• arrears •
ê-reerz • Hear it!
Part of Speech: Noun, plural
Meaning: A past due debt.
Notes: Today's Good Word has become what linguists call a 'pluralis tantum' "always plural" noun, like pliers, scissors and spectacles. The adverb and singular noun, arrear, is no longer used, though a derivation of this word, arrearage, is still lurking in the shadows of sophisticated English.
In Play: This word is most often encountered in the phrase 'in arrears': "Reginald's gambling put him in arrears on his car loan payments, so it was repossessed." However, it may be used outside this phrase: "Tomsky's salary was garnisheed for his tax arrears, which had accumulated since his decision not to pay that portion of his taxes that goes to the Defense Department."

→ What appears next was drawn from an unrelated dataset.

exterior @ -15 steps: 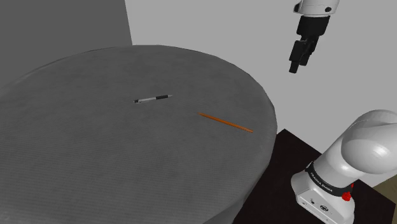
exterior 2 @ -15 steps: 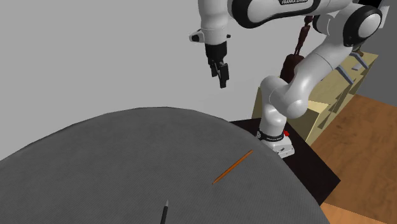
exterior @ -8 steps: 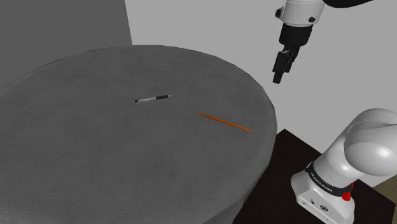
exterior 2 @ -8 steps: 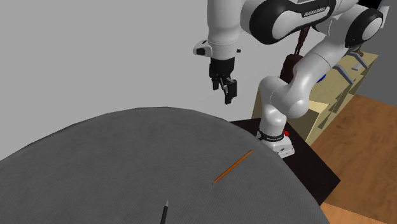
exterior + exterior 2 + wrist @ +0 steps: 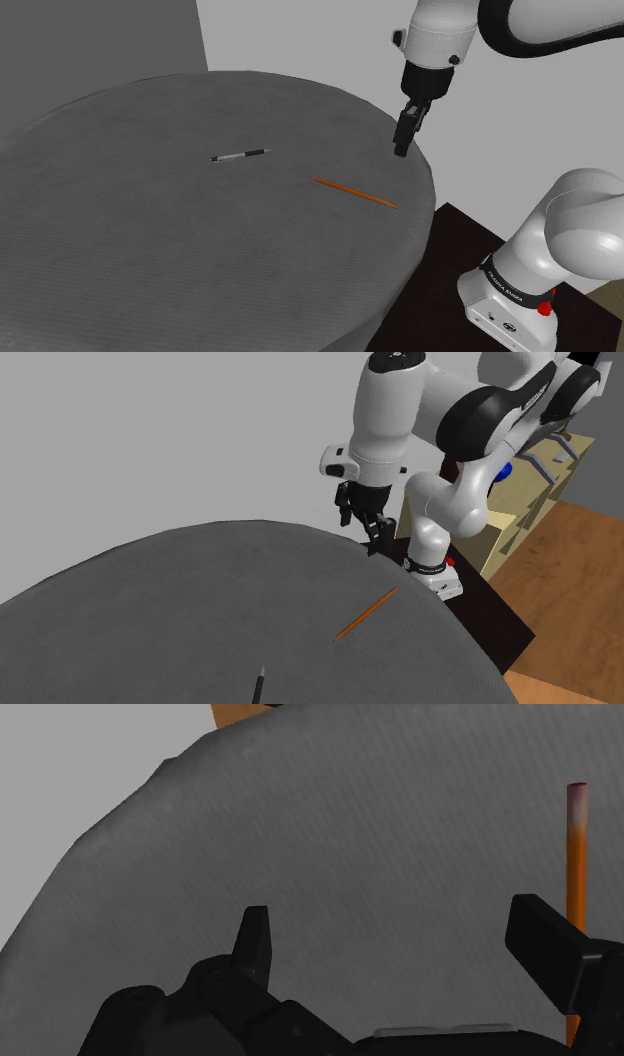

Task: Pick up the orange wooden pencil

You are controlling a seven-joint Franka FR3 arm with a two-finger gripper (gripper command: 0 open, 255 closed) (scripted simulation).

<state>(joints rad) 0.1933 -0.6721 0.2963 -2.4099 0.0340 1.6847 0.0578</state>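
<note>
Shoulder view, left to right. Pen point(image 5: 240, 156) lies on round grey table point(image 5: 150, 250). Pencil point(image 5: 353, 192), orange, flat on table at 4 o'clock from pen, well apart from it, near table's edge. Gripper point(image 5: 401, 150) hangs in air at 1 o'clock from pencil, touching nothing. Wrist view: I read fingers point(image 5: 255, 942) spread apart, nothing between them; pencil runs behind one finger. Stand point(image 5: 455, 235) at 4 o'clock from pencil.
</note>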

Word History: Today's word came to Middle English as arrere "behind, backward" from Anglo-French arere. French inherited this word from the Latin adverbial phrase ad retro "backward", consisting of ad "(up) to, toward" + retro "backwards". Retro is composed of re- "back, backwards" + -tro, a suffix forming adverbs, also found in intro "to the inside". Re- may have come from a metathetical variant of Proto-Indo-European wert- "to turn", which is to say wret-, but no one is sure. (We do not want to fall in arrears with our gratitude to Pauline Rodwell for recommending today's Good Word, so let's thank her now.)